A Community Devoted to the Preservation and Practice of Celestial Navigation and Other Methods of Traditional Wayfinding
From: Frank Reed
Date: 2019 Jan 14, 08:04 -0800
Robin Stuart posted:
That's great! I like the monkey. For anyone who hasn't followed the link, the painting is circa 1836.
Artwork can be an excellent source for period details that are otherwise lost. For example, common quadrants (usually called octants today) had no handles. So how do you hold one? The normal manipulation can be seen in numerous sketches, paintings, and in all those statuettes of a lieutenant taking a sight: you just grab the frame out below the horizon glass (with either hand! so this is before the lefty revolution that turned all sextants into left-handed instruments!).

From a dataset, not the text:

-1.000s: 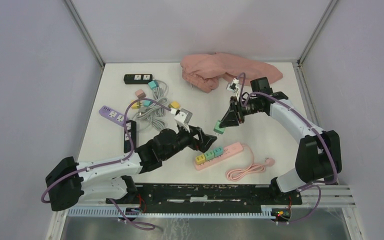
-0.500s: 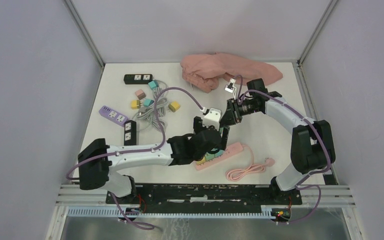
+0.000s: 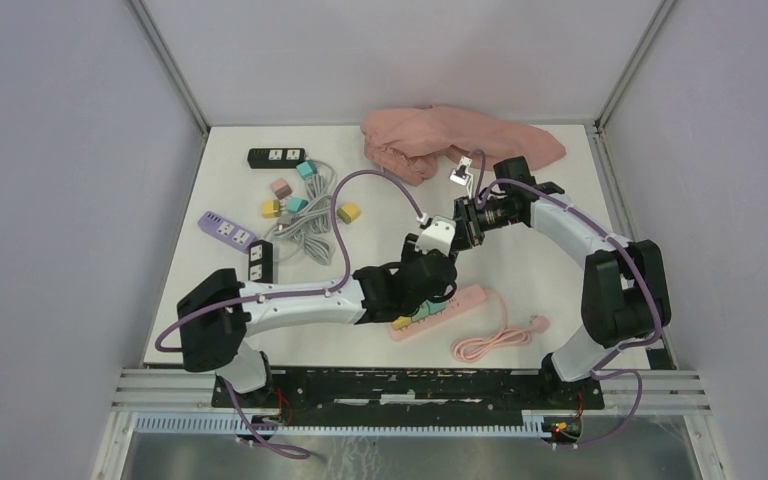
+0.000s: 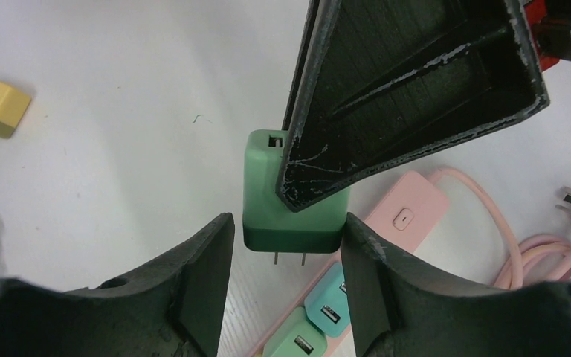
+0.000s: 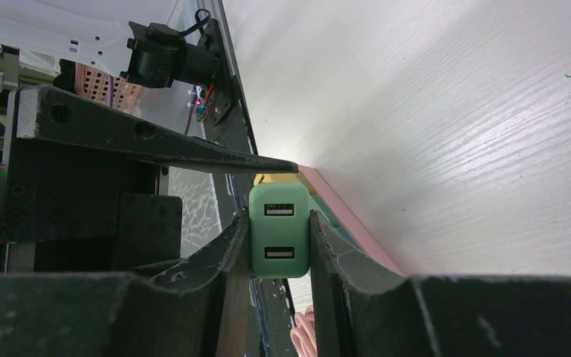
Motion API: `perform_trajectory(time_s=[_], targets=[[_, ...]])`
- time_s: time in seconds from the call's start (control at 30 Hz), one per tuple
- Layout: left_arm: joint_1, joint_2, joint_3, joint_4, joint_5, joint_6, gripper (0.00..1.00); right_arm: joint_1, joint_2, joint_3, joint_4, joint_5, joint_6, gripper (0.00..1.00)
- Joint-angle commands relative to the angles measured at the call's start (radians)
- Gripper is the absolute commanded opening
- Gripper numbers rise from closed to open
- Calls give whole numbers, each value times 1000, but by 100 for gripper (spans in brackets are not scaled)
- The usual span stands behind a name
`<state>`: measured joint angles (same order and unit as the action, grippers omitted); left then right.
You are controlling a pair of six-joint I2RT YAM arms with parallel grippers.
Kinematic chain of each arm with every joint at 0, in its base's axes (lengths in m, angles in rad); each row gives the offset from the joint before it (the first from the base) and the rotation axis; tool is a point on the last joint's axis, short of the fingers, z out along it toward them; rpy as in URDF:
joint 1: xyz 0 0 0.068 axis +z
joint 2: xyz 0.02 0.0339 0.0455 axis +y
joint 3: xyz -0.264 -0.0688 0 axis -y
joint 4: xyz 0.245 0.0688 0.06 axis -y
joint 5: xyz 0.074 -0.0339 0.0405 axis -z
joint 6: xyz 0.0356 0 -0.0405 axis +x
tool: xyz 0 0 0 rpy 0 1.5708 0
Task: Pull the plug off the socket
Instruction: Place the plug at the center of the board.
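Movement shows first in the overhead view. A second ago the left arm lay back toward the counter's left side with its claw spread wide. Now it reaches across the middle, and the left claw point(image 3: 435, 268) sits right under the right claw point(image 3: 458, 240), above the pink power strip point(image 3: 465, 297) near the near edge. The right arm has barely shifted. A pink cloth point(image 3: 460, 135) lies at the far edge. A black power strip point(image 3: 275, 156), a purple power strip point(image 3: 222, 228), a grey cable bundle point(image 3: 305, 225) and loose adapters sit toward the left side, well apart from the work.

Seen from the left wrist, the green USB charger plug point(image 4: 290, 201) hangs with both prongs bare just above the strip, so I judge the pull itself done. The left claw has narrowed to about half and flanks the plug's lower body. A strip of counter shows on one side, so it is not yet a grip. A black finger of the right claw covers the plug's upper part, leaving only the lower part free. Teal adapters point(image 4: 320, 297) remaining in the strip sit right below.

The right wrist view shows the right claw pressed on the plug's sides, its two USB ports facing the camera.
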<state>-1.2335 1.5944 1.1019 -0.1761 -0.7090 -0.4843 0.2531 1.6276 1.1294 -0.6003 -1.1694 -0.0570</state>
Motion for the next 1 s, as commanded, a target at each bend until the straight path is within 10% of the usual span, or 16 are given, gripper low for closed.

And yes, calculations were frequently worked up on slates. It might be fair to say that this was the "normal" working medium. I have mentioned this many times in NavList messages but perhaps not recently. Often in calculations that are recorded in notes, even quickly and sloppily, you'll find typos --cases where there is an incorrect number but the math works out in the end. A likely explanation in these cases is that the work has been copied over, probably from a slate. Why do that? Maybe for study notes... maybe for later review... Or if the notes are careful and drawn out with some flourish, maybe for a "portfolio" to show off to a future employer.